## Indirect Inference

*27 Feb 2017 16:30*

A technique of parameter estimation for simulation models. You go and build a stochastic generative model of your favorite process or assemblage, and, being a careful scientist, you do a conscientious job of trying to include what you guess are all the most important mechanisms. The result is something you can step through to produce a simulation of the process of interest. But your model contains some unknown parameters, let's say generically \( \theta \), and you would like to tune those to match the data — or see if, despite your best efforts, there are aspects of the data which your model just can't match.

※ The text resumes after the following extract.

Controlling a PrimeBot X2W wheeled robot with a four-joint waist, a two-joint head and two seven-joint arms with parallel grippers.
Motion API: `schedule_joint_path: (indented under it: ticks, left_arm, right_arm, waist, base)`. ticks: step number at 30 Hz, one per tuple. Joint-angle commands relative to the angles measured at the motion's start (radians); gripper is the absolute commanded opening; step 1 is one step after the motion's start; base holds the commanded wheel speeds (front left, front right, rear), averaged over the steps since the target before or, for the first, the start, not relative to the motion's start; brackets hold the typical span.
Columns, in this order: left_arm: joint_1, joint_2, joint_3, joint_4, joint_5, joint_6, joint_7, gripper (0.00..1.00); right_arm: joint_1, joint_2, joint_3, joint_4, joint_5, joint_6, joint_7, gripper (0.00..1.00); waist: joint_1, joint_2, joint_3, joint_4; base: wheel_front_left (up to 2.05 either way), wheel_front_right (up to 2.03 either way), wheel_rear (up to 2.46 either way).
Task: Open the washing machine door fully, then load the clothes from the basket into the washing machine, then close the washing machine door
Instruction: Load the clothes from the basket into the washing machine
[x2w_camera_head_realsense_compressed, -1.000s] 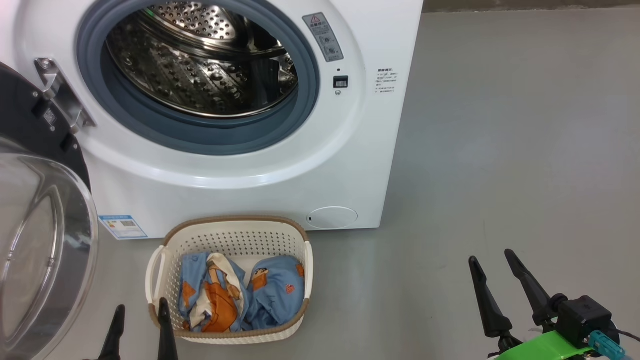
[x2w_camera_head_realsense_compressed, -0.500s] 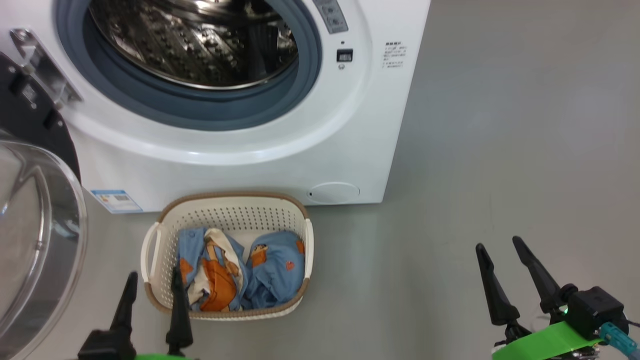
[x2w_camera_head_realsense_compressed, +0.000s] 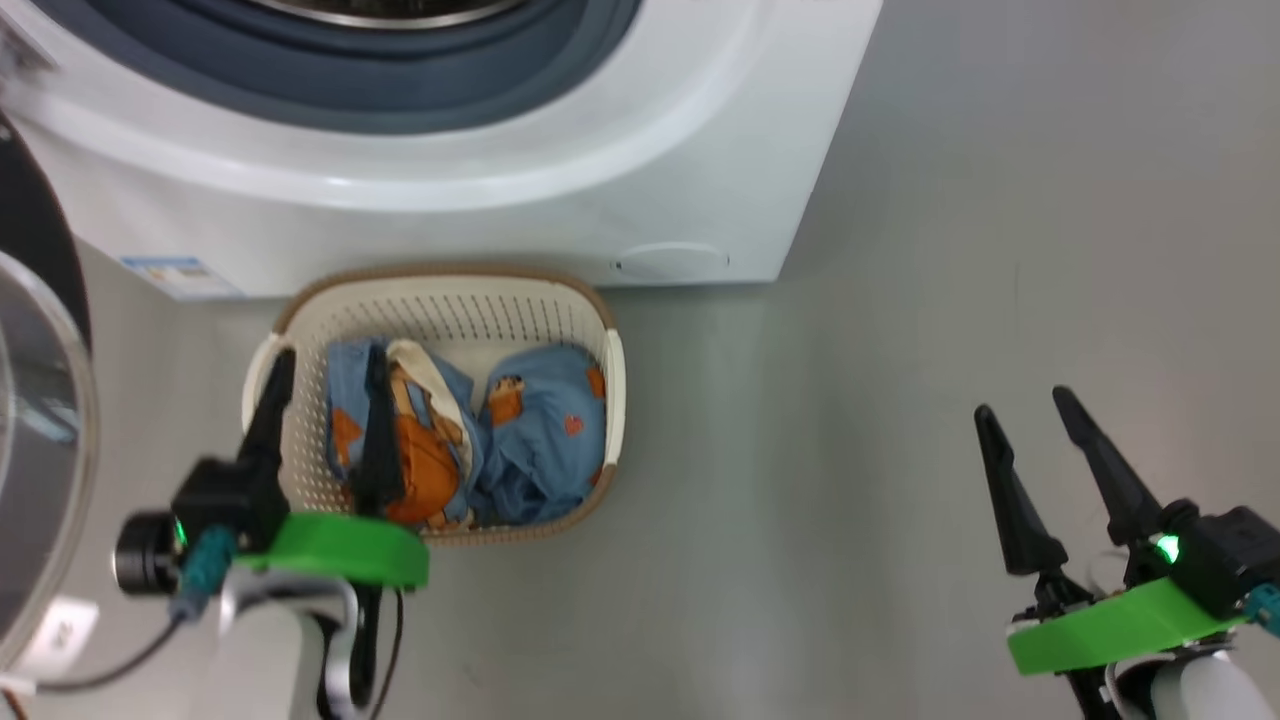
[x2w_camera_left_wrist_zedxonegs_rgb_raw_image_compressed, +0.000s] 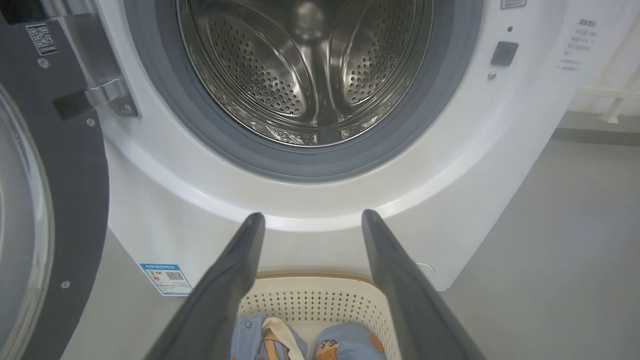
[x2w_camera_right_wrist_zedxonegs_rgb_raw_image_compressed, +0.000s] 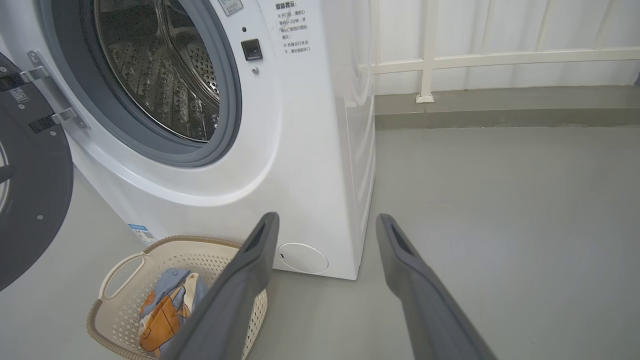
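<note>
Before the robot, the left gripper (x2w_camera_head_realsense_compressed: 331, 350) hangs spread and empty over the small cream perforated plastic basket (x2w_camera_head_realsense_compressed: 440, 272), the light blue cartoon-printed clothes (x2w_camera_head_realsense_compressed: 540, 440) below and slightly right of its tips (the right gripper (x2w_camera_head_realsense_compressed: 1022, 401), also spread, is well apart). Beyond, the big white washing machine (x2w_camera_head_realsense_compressed: 500, 200) has its black-framed round door (x2w_camera_head_realsense_compressed: 35, 240) swung left.

Both arms end in long, tapering dark jaws, matt and pointed like beaks. Behind the left pair sits a bright green collar (x2w_camera_head_realsense_compressed: 340, 548), a boxy black housing (x2w_camera_head_realsense_compressed: 225, 495) with a small green light (x2w_camera_head_realsense_compressed: 180, 530), and a teal plug (x2w_camera_head_realsense_compressed: 203, 562) trailing a thin black cable (x2w_camera_head_realsense_compressed: 135, 652); the forearm (x2w_camera_head_realsense_compressed: 265, 650) is pale glossy white
</note>
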Motion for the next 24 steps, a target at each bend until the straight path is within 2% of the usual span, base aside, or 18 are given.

Very often, you will find that your model is too complicated for you to
appeal to any of the usual estimation methods
of statistics. Because you've been aiming for
scientific adequacy rather than statistical tractability, it will often happen
that there is no way to even calculate the likelihood of a given data
set \( x_1, x_2, \ldots x_t \equiv x_1^t \) under
parameters \( \theta \) in closed form, which would rule out even
numerical likelihood maximization, to say nothing of Bayesian methods, should
you be into them. (For concreteness, I am writing as though the data were just
a time series, possibly vector-valued, but the
ideas adapt in the obvious way to spatial processes or more complicated
formats.) Yet you *can* simulate; it seems like there should be some
way of saying whether the simulations look like the data.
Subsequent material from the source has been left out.